TransCanada abandonne Cacouna

L'idée de construire un port en plein coeur de la pouponnière des bélugas du Saint-Laurent avait été vivement contestée depuis plusieurs mois.
Photo: Lawrence Côté-Collins L'idée de construire un port en plein coeur de la pouponnière des bélugas du Saint-Laurent avait été vivement contestée depuis plusieurs mois.

La pétrolière TransCanada devrait annoncer au cours des prochains jours qu'elle abandonne son controversé projet de port pétrolier de Cacouna. La construction de l'oléoduc Énergie Est, le plus important du genre dans l'histoire canadienne, est cependant toujours prévue.

Selon des informations publiées mercredi dans La Presse, et qui avaient aussi été confirmées au Devoir, l'entreprise albertaine a décidé d'éliminer cet aspect de son projet. Une décision que l'entreprise n'a pas encore confirmée.

Il faut dire que l'idée de construire un port en plein coeur de la pouponnière des bélugas du Saint-Laurent avait été vivement contestée depuis plusieurs mois. Et selon ce que disait mardi le ministre de l'Environnement, la désignation des bélugas comme espèce «en voie de disparition» par le Comité sur la situation des espèces en péril au Canada aurait rendu les choses plus compliquées pour TransCanada. Selon cet organisme fédéral, il ne resterait que 880 bélugas dans les eaux québécoises, et la population montre des signes de déclin continu.

Malgré le statut précaire de cette espèce, la pétrolière albertaine avait déposé en mars 2014 un avis de projet afin de signifier son intention de construire un port d'exportation à Cacouna. Une jetée de 600 mètres devait s'avancer dans les eaux du Saint-Laurent, en plein coeur d'un habitat essentiel pour les cétacés. Des pétroliers pouvant transporter jusqu'à 200 000 tonnes de pétrole brut devaient venir s'y amarrer.

Le gouvernement du Québec a laissé l'entreprise mener des travaux de levés sismiques en milieu marin au printemps dernier. Il a fallu que des groupes environnementaux interpellent les tribunaux pour qu'un certificat d'autorisation de Québec soit émis avant d'autoriser des forages dans le secteur de Cacouna. Mais ce certificat a été émis par le Québec même si TransCanada a refusé de transmettre un avis scientifique sur les impacts des forages. Le dossier a finalement a été mis sur la glace temporairement l'automne dernier.

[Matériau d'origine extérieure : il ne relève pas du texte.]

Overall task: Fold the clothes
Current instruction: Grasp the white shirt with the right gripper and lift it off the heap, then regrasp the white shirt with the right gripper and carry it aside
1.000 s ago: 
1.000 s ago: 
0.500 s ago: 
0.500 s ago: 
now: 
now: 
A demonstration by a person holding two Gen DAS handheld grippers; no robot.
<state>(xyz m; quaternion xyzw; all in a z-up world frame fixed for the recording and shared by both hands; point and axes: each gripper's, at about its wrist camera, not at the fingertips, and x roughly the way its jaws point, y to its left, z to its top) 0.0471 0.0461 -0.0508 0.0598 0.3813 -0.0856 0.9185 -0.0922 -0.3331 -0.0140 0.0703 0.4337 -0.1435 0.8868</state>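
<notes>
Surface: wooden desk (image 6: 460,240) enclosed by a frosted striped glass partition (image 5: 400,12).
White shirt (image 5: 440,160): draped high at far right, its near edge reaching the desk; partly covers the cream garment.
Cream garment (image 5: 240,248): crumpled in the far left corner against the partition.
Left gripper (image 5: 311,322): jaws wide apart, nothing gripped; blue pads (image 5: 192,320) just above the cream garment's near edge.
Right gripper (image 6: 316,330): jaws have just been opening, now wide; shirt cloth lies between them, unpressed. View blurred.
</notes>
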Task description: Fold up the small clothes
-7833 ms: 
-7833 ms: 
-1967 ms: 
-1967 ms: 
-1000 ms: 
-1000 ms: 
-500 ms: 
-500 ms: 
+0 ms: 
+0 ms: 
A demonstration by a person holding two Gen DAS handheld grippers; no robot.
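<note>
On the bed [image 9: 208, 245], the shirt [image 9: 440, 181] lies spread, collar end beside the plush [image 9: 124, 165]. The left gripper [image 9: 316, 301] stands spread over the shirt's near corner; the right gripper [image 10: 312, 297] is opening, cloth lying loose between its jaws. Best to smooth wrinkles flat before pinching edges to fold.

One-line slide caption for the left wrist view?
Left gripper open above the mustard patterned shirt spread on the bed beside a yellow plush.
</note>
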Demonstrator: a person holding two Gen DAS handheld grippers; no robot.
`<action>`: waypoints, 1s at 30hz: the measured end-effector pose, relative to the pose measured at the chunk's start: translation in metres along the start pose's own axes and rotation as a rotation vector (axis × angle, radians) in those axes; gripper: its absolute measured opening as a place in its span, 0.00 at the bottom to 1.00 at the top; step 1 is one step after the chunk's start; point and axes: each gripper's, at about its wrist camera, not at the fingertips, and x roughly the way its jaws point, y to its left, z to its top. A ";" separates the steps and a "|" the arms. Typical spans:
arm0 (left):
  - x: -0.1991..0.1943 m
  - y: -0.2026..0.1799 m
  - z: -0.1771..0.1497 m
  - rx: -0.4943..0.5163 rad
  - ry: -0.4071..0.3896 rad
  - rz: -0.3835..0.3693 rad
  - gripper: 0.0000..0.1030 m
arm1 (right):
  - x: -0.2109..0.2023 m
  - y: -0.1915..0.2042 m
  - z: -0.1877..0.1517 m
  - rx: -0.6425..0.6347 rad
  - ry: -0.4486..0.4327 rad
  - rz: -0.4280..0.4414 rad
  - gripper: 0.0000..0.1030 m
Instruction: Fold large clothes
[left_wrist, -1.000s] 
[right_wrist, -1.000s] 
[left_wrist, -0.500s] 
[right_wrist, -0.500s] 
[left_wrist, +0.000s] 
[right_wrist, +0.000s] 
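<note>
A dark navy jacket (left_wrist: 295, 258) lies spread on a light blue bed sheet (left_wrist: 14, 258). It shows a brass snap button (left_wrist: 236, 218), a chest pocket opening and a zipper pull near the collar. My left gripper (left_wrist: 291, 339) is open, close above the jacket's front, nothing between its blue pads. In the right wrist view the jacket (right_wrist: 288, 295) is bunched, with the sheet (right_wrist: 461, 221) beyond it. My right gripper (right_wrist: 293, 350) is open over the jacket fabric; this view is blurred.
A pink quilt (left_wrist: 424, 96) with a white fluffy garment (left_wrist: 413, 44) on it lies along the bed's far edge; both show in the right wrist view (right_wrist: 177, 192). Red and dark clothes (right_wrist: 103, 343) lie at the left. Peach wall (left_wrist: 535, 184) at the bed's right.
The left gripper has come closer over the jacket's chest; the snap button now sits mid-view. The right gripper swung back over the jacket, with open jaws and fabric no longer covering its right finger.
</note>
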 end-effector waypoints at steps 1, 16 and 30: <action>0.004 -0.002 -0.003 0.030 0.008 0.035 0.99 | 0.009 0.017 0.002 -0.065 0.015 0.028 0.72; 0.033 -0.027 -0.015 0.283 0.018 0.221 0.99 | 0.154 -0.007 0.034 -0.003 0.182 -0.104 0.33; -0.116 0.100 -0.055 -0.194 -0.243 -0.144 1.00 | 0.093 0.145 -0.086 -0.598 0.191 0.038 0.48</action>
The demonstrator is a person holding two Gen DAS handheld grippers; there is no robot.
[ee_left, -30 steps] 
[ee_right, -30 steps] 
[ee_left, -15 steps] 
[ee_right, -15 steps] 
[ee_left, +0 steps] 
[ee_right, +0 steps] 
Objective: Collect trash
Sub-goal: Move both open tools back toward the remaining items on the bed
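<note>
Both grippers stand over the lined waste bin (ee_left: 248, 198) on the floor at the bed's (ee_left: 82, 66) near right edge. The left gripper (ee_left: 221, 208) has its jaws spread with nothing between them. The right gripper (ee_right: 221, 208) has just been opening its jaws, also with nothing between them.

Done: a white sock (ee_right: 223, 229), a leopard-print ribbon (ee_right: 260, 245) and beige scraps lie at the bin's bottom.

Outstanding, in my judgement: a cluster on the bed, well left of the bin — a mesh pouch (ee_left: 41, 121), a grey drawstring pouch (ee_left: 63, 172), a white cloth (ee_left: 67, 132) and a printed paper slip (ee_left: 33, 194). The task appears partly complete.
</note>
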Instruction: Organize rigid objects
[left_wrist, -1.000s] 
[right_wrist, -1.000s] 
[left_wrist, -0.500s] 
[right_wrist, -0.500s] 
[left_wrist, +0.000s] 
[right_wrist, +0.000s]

Une étude produite pour TransCanada et dévoilée en novembre par Le Devoir avait par ailleurs révélé qu'un déversement relativement limité de pétrole brut à Cacouna risquerait de polluer plus de 100 kilomètres de côtes en quelques jours seulement. Selon les experts, tout déversement de brut dans le Saint-Laurent serait difficile à contrôler, notamment parce que ni le Québec ni le fédéral ne possèdent les moyens d'intervenir en cas de marée noire.

Énergie Est

Malgré l'abandon du projet de Cacouna, le projet Énergie Est est toujours bien vivant. Celui-ci transportera 1,1 million de barils par jour, soit plus de 400 millions de barils par année. L’imposant tuyau qui devra être construit au Québec aura une longueur de plus de 700 kilomètres, soit près de la moitié de toute la longueur du pipeline à bâtir pour réaliser le projet.

Il traversera non seulement de très nombreux secteurs agricoles, mais aussi le territoire de plusieurs dizaines de municipalités des deux rives du Saint-Laurent. Tout au long de son tracé, le pipeline doit aussi traverser de nombreuses rivières majeures du sud du Québec, dont plusieurs sont utilisées comme source d’eau potable par les municipalités.

Malgré l'ampleur du projet, le gouvernement du Québec n'a toujours pas amorcé l'évaluation environnementale de celui-ci. TransCanada a toujours dit que la décision finale d'autoriser ou non le projet appartient à Ottawa. Le processus d'évaluation du fédéral, qui ne tient pas compte des impacts environnementaux des sables bitumineux, est déjà entamé. Les audiences publiques doivent avoir lieu à l'automne.